On Feb. 24, 1924, Nielsen was born in Regina, Saskatchewan, the oldest of three boys to Mabel, who was an immigrant from Wales, and Ingvard, a Danish-born constable with the RCMP. The family would live for a time in Fort Norman, where the Nielsen brothers learned to speak the local Indigenous language.

During his early years, the family lived in Alberta, and Nielsen would graduate from high school in 1942 in Edmonton.

That same year, he enlisted with the Royal Canadian Air Force and trained in Alberta.

During the war, he served with the No 101st Squadron and flew 33 missions with the Royal Air Force, gaining the Distinguished Flying Cross for his courage and devotion to duty. He would also rise to the rank of lieutenant.

Upon arriving home, he brought with him his first wife, an English woman named Pamela.

From 1946 to 1951, he was back with the Royal Canadian Air Force, where he worked as a legal officer as he earned his law degree from Dalhousie.

Upon graduating from law school, Nielsen opened up a practice as far away from Nova Scotia as you can get in Canada, Whitehorse in the Yukon. By this point, Nielsen and his wife had three children. His daughter, Roxanne, would go on to become the first Yukon woman to join the standing forces of the RCMP.

On June 10, 1957, Nielsen ran for a seat in the House of Commons as a member of the Progressive Conservative Party. He would lose that election by only 70 votes despite previously having a 52 vote lead before the Armed Forces vote came in, but a subsequent investigation found many irregularities in the voting. It was found that as many as seven people voted twice, and the federal Liberals agreed the election was flawed.

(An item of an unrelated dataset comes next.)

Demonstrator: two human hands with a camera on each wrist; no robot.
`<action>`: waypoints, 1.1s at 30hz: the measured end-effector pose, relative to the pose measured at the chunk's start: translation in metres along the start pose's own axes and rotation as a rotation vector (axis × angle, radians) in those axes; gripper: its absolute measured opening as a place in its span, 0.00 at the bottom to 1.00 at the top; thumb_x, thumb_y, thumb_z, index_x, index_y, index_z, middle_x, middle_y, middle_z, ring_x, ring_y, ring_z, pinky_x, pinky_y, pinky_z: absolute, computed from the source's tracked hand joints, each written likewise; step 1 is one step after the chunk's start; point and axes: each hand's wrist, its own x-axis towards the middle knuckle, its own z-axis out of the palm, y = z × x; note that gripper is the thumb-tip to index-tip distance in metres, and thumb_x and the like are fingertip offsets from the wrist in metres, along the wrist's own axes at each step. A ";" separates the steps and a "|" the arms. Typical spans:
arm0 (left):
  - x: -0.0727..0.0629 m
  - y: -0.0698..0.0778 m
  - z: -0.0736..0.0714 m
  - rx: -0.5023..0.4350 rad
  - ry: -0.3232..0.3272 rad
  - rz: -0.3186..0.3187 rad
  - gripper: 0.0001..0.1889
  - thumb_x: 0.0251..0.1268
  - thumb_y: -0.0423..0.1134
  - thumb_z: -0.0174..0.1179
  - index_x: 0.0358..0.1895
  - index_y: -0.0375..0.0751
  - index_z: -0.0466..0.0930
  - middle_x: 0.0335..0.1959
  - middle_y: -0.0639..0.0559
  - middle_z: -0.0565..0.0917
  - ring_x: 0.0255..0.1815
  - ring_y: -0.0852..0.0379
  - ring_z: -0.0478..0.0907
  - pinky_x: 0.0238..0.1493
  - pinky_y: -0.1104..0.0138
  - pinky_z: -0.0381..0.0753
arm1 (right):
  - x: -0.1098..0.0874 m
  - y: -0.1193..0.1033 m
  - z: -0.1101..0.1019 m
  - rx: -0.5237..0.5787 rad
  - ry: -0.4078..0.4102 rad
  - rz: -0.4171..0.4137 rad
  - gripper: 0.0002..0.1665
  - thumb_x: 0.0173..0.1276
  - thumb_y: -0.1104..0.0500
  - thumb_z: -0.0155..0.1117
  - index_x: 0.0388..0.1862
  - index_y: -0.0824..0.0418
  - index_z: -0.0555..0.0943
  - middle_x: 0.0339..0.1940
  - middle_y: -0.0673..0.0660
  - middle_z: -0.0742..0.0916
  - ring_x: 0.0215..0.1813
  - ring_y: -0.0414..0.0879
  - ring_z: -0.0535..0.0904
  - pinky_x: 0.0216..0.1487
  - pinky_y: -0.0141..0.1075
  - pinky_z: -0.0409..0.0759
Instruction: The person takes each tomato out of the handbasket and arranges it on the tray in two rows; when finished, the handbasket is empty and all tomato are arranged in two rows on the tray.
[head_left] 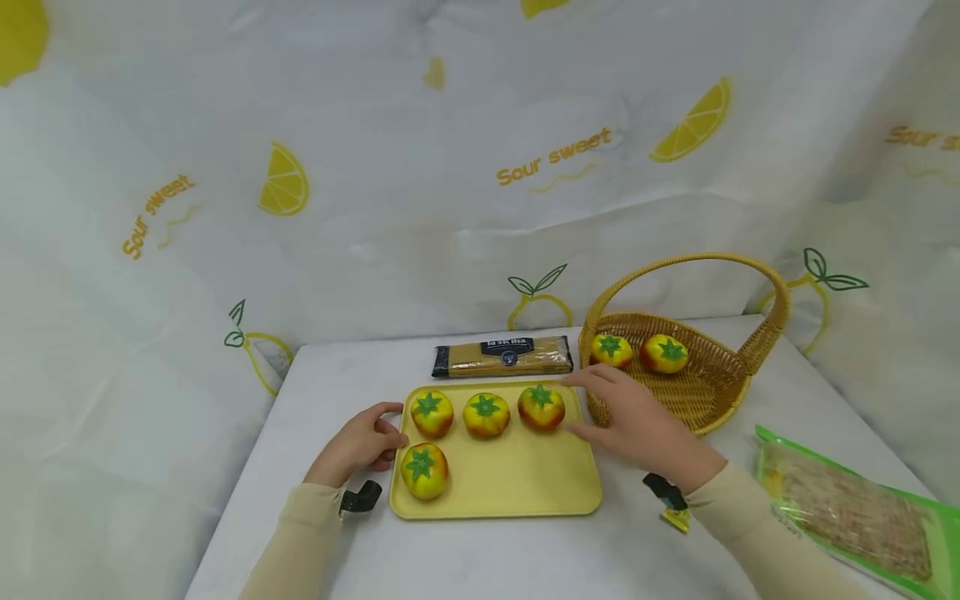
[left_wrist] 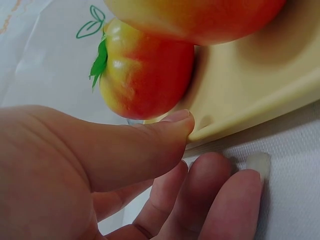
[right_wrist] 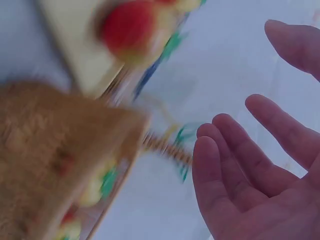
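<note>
A pale yellow tray point(head_left: 517, 487) holds several yellow-and-red tomatoes with green star-shaped tops. Three of them, including a right-hand tomato point(head_left: 542, 408), line its far side; another tomato point(head_left: 424, 472) sits at the near left. My left hand point(head_left: 358, 443) grips the tray's left rim, the thumb point(left_wrist: 167, 132) on the edge and the other fingers curled below it. Over the tray's right edge, beside the right-hand tomato, my right hand point(head_left: 633, 421) is spread with thumb and fingers apart. Nothing lies in its palm in the right wrist view, where the surroundings are blurred.
Right behind the right hand stands a wicker basket point(head_left: 705, 392) with a tall handle and two tomatoes inside. A pasta packet point(head_left: 502, 357) lies behind the tray. At the right edge of the white table is a green-edged bag point(head_left: 855, 512). A lemon-print cloth point(head_left: 405, 275) hangs behind.
</note>
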 end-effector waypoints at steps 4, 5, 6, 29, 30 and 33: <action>0.003 -0.001 0.001 -0.003 0.009 -0.005 0.32 0.72 0.37 0.71 0.78 0.47 0.73 0.45 0.45 0.84 0.34 0.53 0.82 0.34 0.65 0.87 | -0.014 0.041 -0.029 -0.028 0.028 0.108 0.32 0.71 0.49 0.79 0.70 0.56 0.82 0.67 0.61 0.85 0.65 0.62 0.84 0.64 0.63 0.84; 0.003 -0.001 0.000 -0.009 0.012 -0.009 0.32 0.72 0.37 0.71 0.77 0.47 0.73 0.45 0.45 0.84 0.34 0.53 0.82 0.34 0.65 0.87 | -0.016 0.051 -0.034 -0.033 0.033 0.129 0.33 0.71 0.48 0.79 0.70 0.56 0.82 0.67 0.63 0.85 0.65 0.63 0.84 0.63 0.64 0.84; 0.003 -0.002 0.000 -0.010 0.013 -0.009 0.32 0.73 0.37 0.71 0.77 0.47 0.73 0.45 0.45 0.84 0.34 0.53 0.82 0.34 0.65 0.87 | -0.018 0.061 -0.038 -0.037 0.041 0.148 0.33 0.71 0.48 0.79 0.70 0.57 0.81 0.67 0.64 0.84 0.65 0.65 0.84 0.62 0.65 0.83; 0.003 -0.002 0.003 -0.018 0.014 -0.007 0.32 0.72 0.37 0.71 0.77 0.48 0.74 0.43 0.45 0.83 0.33 0.52 0.82 0.34 0.63 0.89 | -0.003 0.179 -0.042 -0.045 -0.068 0.306 0.45 0.73 0.52 0.76 0.82 0.64 0.67 0.80 0.77 0.70 0.78 0.78 0.65 0.75 0.75 0.66; 0.003 -0.002 0.003 -0.016 0.015 -0.008 0.32 0.72 0.38 0.71 0.77 0.48 0.74 0.43 0.45 0.83 0.33 0.52 0.82 0.34 0.64 0.89 | -0.002 0.181 -0.041 -0.044 -0.069 0.304 0.45 0.73 0.53 0.76 0.82 0.64 0.67 0.80 0.77 0.69 0.78 0.78 0.65 0.75 0.75 0.66; 0.002 -0.001 0.002 -0.017 0.020 -0.013 0.31 0.72 0.38 0.71 0.77 0.47 0.74 0.43 0.45 0.83 0.33 0.52 0.81 0.34 0.64 0.88 | 0.001 0.183 -0.039 -0.042 -0.073 0.297 0.45 0.73 0.53 0.76 0.82 0.64 0.67 0.81 0.77 0.69 0.78 0.78 0.65 0.75 0.75 0.65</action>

A new election for the riding was called. In that by-election, Nielsen would win by 128 votes and it would begin 30 years of uninterrupted service in the House of Commons for him.

In his first speech in Parliament, he spoke only of Indigenous affairs, and throughout his career he was a vocal supporter of Indigenous rights even before they had the right to vote. He would state, quote:

“One hundred and seventy-five thousand Indians in Canada live under a dictatorship in which they have inferior status to the average Canadian.”

The year he made that remark, 1960, was the same year that the Indigenous would finally get the vote.

It was around this time he would develop a deep hatred of bureaucracy. He had been working with a local community group to build a new school in the Yukon community Old Crow. He and the group had planned out a building worth $45,000, but he would claim later that bureaucrats stepped in with a new design that was worth $400,000. He would write, years later, quote:

“I urge them not to build the school at all rather than to waste such a huge amount of money but like Frankenstein, life had been breathed into the project and it could not now be stopped by a non-bureaucrat.”

While the Progressive Conservatives were in power from 1957 to 1963, Nielsen was still a young Member of Parliament and he would serve as a backbencher during those years. In 1958, he was selected by Prime Minister John Diefenbaker to address the reply to the Speech from the Throne. This was a small but important gesture and Nielsen would remain a loyal friend and supporter to Diefenbaker for the rest of Diefenbaker’s life.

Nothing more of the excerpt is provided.